始めに『高宗真良』から自己紹介が始まった。
「私は日本国海上自衛隊第一護衛隊群の司令を務めております、高宗真良と申します。よろしくお願いいたします」
続いて厳前ひいなが自己紹介をした。
「私は日本国海上自衛隊の第一護衛隊群幕僚を任命されています、厳前ひいなです。どうぞよろしくお願いします」
次に第一護衛隊司令、第五護衛隊司令、各艦の艦長と続いた。
次に大日本帝国側の自己紹介が始まった。始めにしたのは高橋伊望だ。
「私はフィリピン攻略のため編成された、第三艦隊の司令官の高橋伊望だ。よろしく頼む」
続いて中村俊久が自己紹介をした。
「俺は中村俊久だ。第三艦隊の参謀を担当している、よろしくな」
次に艦長、各司令所の長と続いた。全員の自己紹介が終わったあと、高宗が口を開けた。
「ではまずは私たち、日本国の現状を伝えます。我が国が考えている状況は、国家自体が転移したということです。今まで出来たことが突然できなくなることは、自分たちがいた時代ではないこと、そして大陸が見えないことから地球ではないことです」
その言葉に高橋は反応した。そして口を開けた。
「やはり貴官らもそう思うのか。我が国は天皇陛下が差出人不明の手紙をお受けになり、上層部から事態を説明されたのだ。そのための哨戒活動で、貴官らと会えたのは幸運なのだろう」
その後も色んな話をしあい、大日本帝国側が本国に連絡がつき日本国側に使節団を派遣し、会談を行うことが決定した。

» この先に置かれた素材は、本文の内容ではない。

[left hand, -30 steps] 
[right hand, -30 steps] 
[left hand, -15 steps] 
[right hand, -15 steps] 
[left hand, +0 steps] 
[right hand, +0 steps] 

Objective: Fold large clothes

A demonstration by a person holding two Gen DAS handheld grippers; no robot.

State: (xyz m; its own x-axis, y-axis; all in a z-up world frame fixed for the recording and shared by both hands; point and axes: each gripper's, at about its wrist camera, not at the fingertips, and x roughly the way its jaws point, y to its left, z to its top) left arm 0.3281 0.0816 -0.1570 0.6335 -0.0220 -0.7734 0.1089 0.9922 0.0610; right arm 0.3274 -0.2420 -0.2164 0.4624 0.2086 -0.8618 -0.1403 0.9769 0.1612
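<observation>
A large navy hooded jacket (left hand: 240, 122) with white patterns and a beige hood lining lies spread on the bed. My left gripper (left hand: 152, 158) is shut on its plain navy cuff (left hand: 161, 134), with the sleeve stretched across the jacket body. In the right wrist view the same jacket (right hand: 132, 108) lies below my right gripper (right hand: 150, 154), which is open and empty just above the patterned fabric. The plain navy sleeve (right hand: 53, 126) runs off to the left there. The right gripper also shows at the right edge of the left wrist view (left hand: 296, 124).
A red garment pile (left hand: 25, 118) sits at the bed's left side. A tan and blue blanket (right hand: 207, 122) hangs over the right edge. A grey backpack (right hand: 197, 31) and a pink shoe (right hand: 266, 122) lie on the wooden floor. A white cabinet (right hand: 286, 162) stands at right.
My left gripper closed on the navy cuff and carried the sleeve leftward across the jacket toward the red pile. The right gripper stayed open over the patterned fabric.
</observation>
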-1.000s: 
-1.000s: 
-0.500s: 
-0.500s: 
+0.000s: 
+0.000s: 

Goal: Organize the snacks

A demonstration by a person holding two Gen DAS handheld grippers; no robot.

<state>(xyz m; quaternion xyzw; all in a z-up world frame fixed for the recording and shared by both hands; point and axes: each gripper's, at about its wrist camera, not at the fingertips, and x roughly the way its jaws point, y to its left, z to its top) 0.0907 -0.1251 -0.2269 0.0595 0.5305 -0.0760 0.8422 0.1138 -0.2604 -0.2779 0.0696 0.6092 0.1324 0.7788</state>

二つの国の軍隊は一緒になり、わかり会えた。しかし、そのあとにアメリカが関連してくればどうなるのだろうか。それは誰にもわからない。という感じですかね。
ヘリコプターは読者からの誤字報告にて、ヘリコプターはドイツ語でフープシュラオバーと言うようです。御指摘ありがとうごさいました。
日本海軍の『空母1、巡洋艦2、駆逐艦5です』について質問があったのでお答えします。空母は知っての通りいずも型です。では残りの巡洋艦と駆逐艦の区分けについてです。巡洋艦は「軽巡洋艦」が大正期に5,500t型(排水量)が多数配備されたので、それ以上の艦艇になる『まや』と『こんごう』を巡洋艦とします(天龍型の次級である球磨型から)。それ以外の艦艇はすべて駆逐艦に分類させています。なお、これは基準排水量が5,500tを越える艦艇を指しました。駆逐艦に分類したものでも満載排水量では5,500tを越える艦艇も存在します。護衛艦には常備排水量が載っていなかったので基準排水量を元にしています。長文失礼しました。
「一〇式艦上戦闘機」から「零式水上偵察機」に変更しました。